Malcolm McDowell et Christopher Plummer dans Le Tigre du ciel de Jack Gold

Malcolm McDowell et Christopher Plummer dans Le Tigre du ciel de Jack Gold

Le Tigre du ciel enregistre cette attente de la mort, comblée par la monotonie de la vie de garnison, les beuveries et l’impossibilité de nouer des relations amicales avec d’éphémères compagnons d’armes. Les pilotes qui ne trouvaient pas la bravoure dans l’alcool pouvaient simuler la folie pour échapper aux vols, comme dans le film le personnage interprété par Simon Ward. Jack Gold a la bonne idée de délimiter l’action de son film sur une durée de sept jours, qui débute avec l’arrivée au camp d’un jeune pilote frais émoulu de l’école militaire, le lieutenant Stephen Croft (Peter Firth), fier de combattre aux côtés de son idole qui est dans la vie civile le fiancé de sa sœur, le Major John Gresham (Malcolm McDowell, photo en tête de texte). Le Tigre du ciel montre l’esprit de chevalerie qui régnait encore à l’époque entre ennemis, mais aussi le mépris de classe qui subsistait dans les rangs de l’armée britannique, lorsque Gresham réprimande Croft pour avoir partagé un repas avec les ouvriers chargés de l’entretien des avions. L’homosexualité latente entre certains pilotes est subtilement abordée avec le personnage de Sinclair (Christopher Plummer), officier plus âgé surnommé « oncle » et qui se montre particulièrement bienveillant envers le jeune Croft.

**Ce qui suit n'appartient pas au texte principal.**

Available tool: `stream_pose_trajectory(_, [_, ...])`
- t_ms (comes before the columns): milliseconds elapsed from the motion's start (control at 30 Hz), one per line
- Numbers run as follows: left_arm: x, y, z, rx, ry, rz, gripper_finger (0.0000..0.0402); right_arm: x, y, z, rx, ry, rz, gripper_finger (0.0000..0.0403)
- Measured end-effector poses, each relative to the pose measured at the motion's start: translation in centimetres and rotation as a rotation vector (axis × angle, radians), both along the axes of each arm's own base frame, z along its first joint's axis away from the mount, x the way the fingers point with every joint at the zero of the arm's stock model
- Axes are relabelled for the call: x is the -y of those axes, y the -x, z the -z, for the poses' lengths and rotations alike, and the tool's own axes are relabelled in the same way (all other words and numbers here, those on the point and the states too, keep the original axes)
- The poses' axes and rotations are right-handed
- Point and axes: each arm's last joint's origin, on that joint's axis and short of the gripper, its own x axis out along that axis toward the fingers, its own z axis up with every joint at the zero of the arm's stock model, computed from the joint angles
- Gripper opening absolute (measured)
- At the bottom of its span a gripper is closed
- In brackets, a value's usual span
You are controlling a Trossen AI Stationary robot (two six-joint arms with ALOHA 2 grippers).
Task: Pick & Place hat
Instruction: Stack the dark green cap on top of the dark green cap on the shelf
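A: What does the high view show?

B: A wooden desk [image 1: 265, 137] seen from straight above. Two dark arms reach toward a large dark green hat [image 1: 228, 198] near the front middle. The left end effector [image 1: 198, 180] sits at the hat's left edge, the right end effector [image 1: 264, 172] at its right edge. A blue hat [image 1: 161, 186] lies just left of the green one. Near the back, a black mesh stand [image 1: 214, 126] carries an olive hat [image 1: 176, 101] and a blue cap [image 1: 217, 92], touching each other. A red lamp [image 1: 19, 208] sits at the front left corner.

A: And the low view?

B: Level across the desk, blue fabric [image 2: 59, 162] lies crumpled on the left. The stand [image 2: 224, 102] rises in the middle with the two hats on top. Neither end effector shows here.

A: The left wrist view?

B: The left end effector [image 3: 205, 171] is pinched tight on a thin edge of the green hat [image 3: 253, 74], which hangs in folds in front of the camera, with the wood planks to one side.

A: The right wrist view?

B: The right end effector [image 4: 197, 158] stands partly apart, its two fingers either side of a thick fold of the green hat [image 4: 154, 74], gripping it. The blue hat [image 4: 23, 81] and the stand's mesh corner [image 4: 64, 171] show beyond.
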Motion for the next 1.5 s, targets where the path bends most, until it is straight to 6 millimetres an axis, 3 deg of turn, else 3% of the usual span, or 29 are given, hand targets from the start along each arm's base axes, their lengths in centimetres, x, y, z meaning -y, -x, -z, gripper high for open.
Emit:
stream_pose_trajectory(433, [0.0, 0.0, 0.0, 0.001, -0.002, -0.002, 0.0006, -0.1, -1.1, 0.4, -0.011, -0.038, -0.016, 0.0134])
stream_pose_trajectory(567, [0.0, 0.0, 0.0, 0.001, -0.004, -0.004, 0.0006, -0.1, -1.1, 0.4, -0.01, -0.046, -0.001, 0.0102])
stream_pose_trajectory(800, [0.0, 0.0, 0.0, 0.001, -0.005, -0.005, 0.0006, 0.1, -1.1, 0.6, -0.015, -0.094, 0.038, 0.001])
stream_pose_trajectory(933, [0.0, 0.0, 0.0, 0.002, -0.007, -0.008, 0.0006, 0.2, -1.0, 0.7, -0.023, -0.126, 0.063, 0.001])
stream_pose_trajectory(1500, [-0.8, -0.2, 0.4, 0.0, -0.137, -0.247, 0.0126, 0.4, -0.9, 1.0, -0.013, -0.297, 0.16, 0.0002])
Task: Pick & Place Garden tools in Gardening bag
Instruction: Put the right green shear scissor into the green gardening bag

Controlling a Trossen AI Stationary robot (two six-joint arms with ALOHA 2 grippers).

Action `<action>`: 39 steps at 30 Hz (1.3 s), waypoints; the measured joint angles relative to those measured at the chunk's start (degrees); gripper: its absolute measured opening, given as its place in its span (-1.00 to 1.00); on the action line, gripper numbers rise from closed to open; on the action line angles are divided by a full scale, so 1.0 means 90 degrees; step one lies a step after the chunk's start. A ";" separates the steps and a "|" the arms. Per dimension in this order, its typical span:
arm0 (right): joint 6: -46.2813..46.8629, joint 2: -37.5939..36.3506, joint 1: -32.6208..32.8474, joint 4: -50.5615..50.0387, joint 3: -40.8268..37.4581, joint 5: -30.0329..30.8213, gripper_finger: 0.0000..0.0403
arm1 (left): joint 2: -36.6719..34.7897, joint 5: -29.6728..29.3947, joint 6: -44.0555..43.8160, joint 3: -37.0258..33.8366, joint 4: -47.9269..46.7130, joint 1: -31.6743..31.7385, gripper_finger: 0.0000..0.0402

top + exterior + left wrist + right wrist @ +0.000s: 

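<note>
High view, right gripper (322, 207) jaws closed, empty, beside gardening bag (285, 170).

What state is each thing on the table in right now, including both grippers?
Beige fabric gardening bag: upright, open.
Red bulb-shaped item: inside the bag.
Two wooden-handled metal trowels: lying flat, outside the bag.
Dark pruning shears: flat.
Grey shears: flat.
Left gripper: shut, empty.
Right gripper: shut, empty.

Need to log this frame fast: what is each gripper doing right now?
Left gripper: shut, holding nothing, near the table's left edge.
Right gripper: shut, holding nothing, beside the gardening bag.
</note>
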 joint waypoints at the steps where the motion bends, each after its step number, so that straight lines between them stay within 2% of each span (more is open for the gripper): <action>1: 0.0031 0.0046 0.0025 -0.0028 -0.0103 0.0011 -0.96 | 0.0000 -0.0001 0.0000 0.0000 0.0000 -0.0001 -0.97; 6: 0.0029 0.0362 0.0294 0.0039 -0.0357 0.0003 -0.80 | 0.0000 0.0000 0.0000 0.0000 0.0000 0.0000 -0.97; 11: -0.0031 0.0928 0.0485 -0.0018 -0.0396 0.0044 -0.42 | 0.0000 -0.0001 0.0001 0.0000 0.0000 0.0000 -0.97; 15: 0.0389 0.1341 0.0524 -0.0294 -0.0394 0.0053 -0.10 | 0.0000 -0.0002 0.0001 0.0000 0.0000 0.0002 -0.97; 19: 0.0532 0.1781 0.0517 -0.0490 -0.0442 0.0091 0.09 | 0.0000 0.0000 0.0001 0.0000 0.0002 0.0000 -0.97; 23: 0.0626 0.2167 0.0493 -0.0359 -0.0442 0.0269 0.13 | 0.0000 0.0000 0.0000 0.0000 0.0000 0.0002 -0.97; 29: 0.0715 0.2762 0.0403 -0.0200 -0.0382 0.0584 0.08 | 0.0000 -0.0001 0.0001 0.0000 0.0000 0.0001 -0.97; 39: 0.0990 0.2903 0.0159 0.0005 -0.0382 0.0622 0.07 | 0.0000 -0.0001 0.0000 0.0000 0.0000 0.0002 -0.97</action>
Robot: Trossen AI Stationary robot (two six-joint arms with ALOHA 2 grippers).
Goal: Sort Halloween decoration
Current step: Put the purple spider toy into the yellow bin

Le film bénéficie d’une excellente interprétation et d’une belle photographie de Gerry Fisher célèbre pour sa collaboration avec Joseph Losey. Les scènes de vols sont reconstituées avec un certain brio grâce à une combinaison de cascades, de maquettes et de rétroprojections. Les acteurs n’ayant pas été autorisés à piloter des avions eux-mêmes, Le Tigre du ciel n’atteint pas le degré hallucinant de réalisme et de spectaculaire d’un film comme Les Ailes de William Wellman, référence absolue en matière de combats aériens. Dans la prolifique lignée du film de guerre britannique Le Tigre du ciel est une réussite mais aussi une production fin de race, relativement anachronique à une époque où le genre n’est plus à la mode. Un an après la sortie du film d’autres ballets vertigineux entre chasseurs volants éclipseront les exploits acrobatiques des véritables héros du ciel, ceux des pilotes intergalactiques de La Guerre des étoiles de George Lucas.